|
Archiwum sesji z działu Inne Wszystkie zakończone bądź zamknięte sesje w systemach innych (wraz z komentarzami) |
| Narzędzia wątku | Wygląd |
07-01-2009, 17:11 | #42 |
Reputacja: 1 | Erland, Ryjek, Merlin: Uciekliście w stronę, w którą prowadziły ślady. Nie zaszliście daleko, gdy Astra Porta się aktywowało: YouTube - Stargate test video Przyspieszyliście kroku, gdy usłyszeliście nieziemski ryk. Chwilę później poczuliście drgania ziemii, właśnie wtedy po prostu rzuciliście się do ucieczki. Erland trochę was zwalniał z powodu swoich lekkich ran. W końcu dotarliście do miejsca gdzie leży sześć obrabowanych i obdartych ze skóry zwłok. Pierwotnie byli przywiązani do góry nogami do gałęzi. Nie ma tu nic ciekawego, nawet ktoś zabrał liny. Nie ma tutaj też śladów walki. Astra Porta do tej pory już się pewnie zamknęły. Ryjek wyczuwa, że ktoś lub coś was obserwuje, ale po chwili odczuła ulgę, gdy Erland zwrócił uwagę na jelenia przyglądającego się wam. Memo, Mośko, Emil-UKI: Memo, może czas użyć liny, którą targasz ze sobą od jakiegoś czasu? Dawno nie było wieszania. Książka okazała się być Upiorną Księgą Ikon, zawiera mnóstwo przydatnych zaklęć spisanych w dziwnym, obcym języku. Memo i Mośko już te znaki widzieli - bardzo podobne do tych, które widzieliście w Piekle. Prawdopodobnie zombie znają też ten język... a przecież Amrik swego czasu był żywym trupem, może to odczyta, gdy go znajdziecie.

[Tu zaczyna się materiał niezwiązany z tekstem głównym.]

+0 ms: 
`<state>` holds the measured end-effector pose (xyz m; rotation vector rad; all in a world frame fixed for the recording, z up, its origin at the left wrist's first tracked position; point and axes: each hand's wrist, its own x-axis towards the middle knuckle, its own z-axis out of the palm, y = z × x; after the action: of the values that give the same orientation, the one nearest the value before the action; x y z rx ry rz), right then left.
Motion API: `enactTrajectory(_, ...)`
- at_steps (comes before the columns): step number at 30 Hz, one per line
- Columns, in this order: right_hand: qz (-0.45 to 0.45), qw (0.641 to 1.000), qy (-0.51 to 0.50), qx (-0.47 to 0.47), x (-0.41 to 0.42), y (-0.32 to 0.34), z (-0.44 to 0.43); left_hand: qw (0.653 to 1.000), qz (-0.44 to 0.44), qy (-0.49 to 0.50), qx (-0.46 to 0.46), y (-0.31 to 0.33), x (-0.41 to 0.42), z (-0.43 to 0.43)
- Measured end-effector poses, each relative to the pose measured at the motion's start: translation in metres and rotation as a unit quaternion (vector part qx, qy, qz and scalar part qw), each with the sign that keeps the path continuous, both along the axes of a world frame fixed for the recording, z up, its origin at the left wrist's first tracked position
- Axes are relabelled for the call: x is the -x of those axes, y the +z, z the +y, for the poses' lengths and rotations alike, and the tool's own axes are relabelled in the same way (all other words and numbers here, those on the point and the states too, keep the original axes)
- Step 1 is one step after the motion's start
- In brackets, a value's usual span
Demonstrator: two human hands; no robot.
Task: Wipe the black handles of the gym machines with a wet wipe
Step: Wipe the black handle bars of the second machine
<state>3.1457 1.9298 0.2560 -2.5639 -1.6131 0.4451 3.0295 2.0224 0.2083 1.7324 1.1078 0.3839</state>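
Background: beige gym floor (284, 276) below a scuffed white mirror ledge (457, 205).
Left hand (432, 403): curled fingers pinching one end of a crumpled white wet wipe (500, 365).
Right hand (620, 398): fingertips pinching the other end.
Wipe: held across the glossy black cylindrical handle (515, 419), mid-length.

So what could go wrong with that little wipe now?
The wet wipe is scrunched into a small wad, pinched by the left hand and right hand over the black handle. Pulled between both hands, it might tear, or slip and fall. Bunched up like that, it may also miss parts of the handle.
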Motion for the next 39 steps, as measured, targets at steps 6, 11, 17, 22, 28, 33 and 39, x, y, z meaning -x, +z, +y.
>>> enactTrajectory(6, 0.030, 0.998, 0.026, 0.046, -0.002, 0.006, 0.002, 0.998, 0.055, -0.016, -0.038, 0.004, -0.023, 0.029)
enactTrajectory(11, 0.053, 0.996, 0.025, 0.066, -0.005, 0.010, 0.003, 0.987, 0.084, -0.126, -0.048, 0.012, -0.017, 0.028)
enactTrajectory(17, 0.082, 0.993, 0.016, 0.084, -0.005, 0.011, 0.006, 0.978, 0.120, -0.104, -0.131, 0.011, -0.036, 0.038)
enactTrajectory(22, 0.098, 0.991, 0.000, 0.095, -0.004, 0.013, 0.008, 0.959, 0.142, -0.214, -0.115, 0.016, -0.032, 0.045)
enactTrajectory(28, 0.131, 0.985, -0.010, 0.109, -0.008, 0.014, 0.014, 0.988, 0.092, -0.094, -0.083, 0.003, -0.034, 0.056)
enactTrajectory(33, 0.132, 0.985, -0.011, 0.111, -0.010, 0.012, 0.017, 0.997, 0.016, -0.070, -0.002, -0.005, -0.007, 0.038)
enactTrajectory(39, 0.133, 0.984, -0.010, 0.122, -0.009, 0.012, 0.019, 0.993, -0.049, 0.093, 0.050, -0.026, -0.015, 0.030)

Grabarz: Wyjrzałeś z namiotu w stronę samochodu i zobaczyłeś, że już nikt nie patrzy na ciebie przez lornetkę. |
07-01-2009, 17:25 | #43 |
Reputacja: 1 | Chłopak z trudem powstrzymując się od wymiotów wymamrotał załamanym głosem: -Co za potwór mógł zabic 6 osób i obedrzec ich ze skóry?! Wściekły kopnął potęznie w mały kamień leżący obok. Poszybował on w strone zwłok. -Dlaczego ludzi są tak okrutni? - po czym spojrzał na Ryjka i Merlina patrząc na ich reakcje |
07-01-2009, 17:38 | #44 |
Ryjek zobaczyła kątem oka, że portal "uruchomił się". Puściła nadgarstki towarzyszy i zaczęła ich lekko wyprzedzać. -Szybciej przystawko - Rzuciła do Erlanda. Ryjek, gdy już nie miała w zasięgu wzroku portalu, przestała biec i wzięła głęboki wdech. Oparła się o pobliskie drzewo. Ryjek zobaczyła jak Erland zaczyna mieć odruchy wymiotne. Dziewczyna spojrzała do góry na wyższe gałęzie drzewa. -O cholera- Szepnęła przeciągając się. - Czemu mówisz o ludziach, skoro nie wiesz kto lub co urządził sobie taką jatkę. Może czemuś się spodobała ludzka skóra i postanowił zrobić sobie z niej na przykład kurtkę. - Zaśmiała się. Przeczesała ręką włosy. Tak jak była oparta o drzewo, tak zsunęła się na ziemię. -Ciekawe co z tym pierścieniem? Może już zamknęli drzwi - Dodała z ironią, podciągając kolana do brody, łapiąc się za glany. Oparła czoło o kolana i zamknęła oczy. -Panowie - Zaczęła mówić, nie zmieniając dotychczasowej pozycji. -Czy nie czujecie na sobie, takiego małego zwierzątka?- Podniosła głowę. Grzywka zsunęła się Ryjkowi na oczy. -Zwierzątka, które uciążliwie pełza po ciele?- Przeczesała ręką włosy. -Nie czujecie, że coś nas obserwuje? - Zaczęła ostrożnie lustrować okolicę, dalej siedząc pod drzewem z podkulonymi nogami. Ostatnio edytowane przez Nansze : 07-01-2009 o 18:08. | |
07-01-2009, 18:12 | #45 |
Reputacja: 1 | -Jeleń, tam za tamtym drzewem, mimo to wydaje mi się że to może byc cos innego- dodał wciągając powietrze ze zmęczenia -A co do tych ciał. To nie wiem co to zrobiło jeśli nie człowiek ale wole się z tym nie spotkac. Chłopak usiadł obok dziewczyny i spytał ją --Jak sądzisz co wyszło z portalu? Może to inni ludzie, tak jak my? |
07-01-2009, 18:14 | #46 |
Reputacja: 1 | Ignoruję komentarze tego człowieka i demonstracyjnie wiążę stryczek. - A więc?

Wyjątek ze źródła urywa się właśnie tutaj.